WORK TO BE COMPLETED — Each line of the data below containing "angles" needs to be listed.

SUPPLIED DATA —
= = =
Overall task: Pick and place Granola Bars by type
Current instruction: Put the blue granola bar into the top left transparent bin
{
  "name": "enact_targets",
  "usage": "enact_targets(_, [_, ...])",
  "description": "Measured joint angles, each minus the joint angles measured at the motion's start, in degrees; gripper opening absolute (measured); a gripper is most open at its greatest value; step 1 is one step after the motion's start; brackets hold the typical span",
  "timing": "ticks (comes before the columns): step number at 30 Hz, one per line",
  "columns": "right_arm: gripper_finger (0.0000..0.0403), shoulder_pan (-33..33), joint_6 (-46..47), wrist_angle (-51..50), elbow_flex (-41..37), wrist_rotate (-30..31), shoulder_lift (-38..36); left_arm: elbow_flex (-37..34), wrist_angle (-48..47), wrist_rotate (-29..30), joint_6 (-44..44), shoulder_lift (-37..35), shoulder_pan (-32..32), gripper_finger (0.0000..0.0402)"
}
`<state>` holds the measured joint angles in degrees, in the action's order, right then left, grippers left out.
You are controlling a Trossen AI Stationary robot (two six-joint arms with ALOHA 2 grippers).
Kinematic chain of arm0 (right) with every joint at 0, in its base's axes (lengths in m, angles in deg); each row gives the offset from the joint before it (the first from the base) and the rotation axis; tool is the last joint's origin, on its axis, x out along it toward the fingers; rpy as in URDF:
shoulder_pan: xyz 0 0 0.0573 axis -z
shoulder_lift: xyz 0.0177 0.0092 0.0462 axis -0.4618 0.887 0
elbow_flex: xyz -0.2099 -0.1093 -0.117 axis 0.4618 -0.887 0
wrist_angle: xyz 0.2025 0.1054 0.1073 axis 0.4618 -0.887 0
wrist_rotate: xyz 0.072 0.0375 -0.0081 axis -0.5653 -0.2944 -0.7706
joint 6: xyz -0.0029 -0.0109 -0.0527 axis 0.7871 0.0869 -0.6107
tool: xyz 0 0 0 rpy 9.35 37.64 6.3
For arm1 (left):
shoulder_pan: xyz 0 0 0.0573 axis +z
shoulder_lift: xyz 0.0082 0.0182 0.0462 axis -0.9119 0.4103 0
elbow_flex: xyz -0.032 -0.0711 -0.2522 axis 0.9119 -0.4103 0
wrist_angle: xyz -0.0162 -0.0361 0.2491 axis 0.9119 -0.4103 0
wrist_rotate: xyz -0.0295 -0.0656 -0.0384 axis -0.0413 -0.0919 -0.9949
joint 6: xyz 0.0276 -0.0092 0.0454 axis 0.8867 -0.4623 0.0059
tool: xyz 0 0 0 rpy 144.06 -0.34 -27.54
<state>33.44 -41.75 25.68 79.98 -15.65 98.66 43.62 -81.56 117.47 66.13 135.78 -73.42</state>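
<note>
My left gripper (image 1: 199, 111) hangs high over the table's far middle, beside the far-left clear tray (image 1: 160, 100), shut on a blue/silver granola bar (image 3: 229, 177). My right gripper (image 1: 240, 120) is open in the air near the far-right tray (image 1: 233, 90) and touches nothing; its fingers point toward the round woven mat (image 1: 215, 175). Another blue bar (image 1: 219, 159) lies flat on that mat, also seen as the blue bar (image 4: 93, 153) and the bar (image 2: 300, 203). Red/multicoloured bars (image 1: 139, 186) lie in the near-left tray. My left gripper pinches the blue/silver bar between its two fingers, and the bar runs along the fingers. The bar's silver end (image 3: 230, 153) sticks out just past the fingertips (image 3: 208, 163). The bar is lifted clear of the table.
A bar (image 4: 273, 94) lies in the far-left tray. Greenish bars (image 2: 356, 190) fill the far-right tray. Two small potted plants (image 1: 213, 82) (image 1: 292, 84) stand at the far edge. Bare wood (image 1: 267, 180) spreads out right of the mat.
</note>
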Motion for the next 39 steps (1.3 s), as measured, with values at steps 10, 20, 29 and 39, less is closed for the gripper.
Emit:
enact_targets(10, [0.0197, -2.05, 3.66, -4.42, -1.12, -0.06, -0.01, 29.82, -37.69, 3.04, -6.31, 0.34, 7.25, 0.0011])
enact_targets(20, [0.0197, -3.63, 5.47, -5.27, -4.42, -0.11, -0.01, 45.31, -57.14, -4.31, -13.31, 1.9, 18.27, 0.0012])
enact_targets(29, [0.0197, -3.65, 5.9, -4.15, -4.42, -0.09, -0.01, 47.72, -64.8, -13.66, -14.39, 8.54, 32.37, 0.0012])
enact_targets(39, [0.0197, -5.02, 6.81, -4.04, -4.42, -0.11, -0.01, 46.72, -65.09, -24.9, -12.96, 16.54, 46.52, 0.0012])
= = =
REPLY —
  "description": "Measured joint angles, each minus the joint angles measured at the motion's start, in degrees; gripper opening absolute (measured); a gripper is most open at its greatest value; step 1 is one step after the motion's start; brackets hold the typical span",
`<state>` holds the measured joint angles in degrees, in the action's order, right then left, grippers left out.
Kinematic chain of arm0 (right) with every joint at 0, in its base's axes (lengths in m, angles in deg); each row gives the offset from the joint before it (the first from the base) and the rotation axis; tool is the last joint's origin, on its axis, x out along it toward the fingers; rpy as in URDF:

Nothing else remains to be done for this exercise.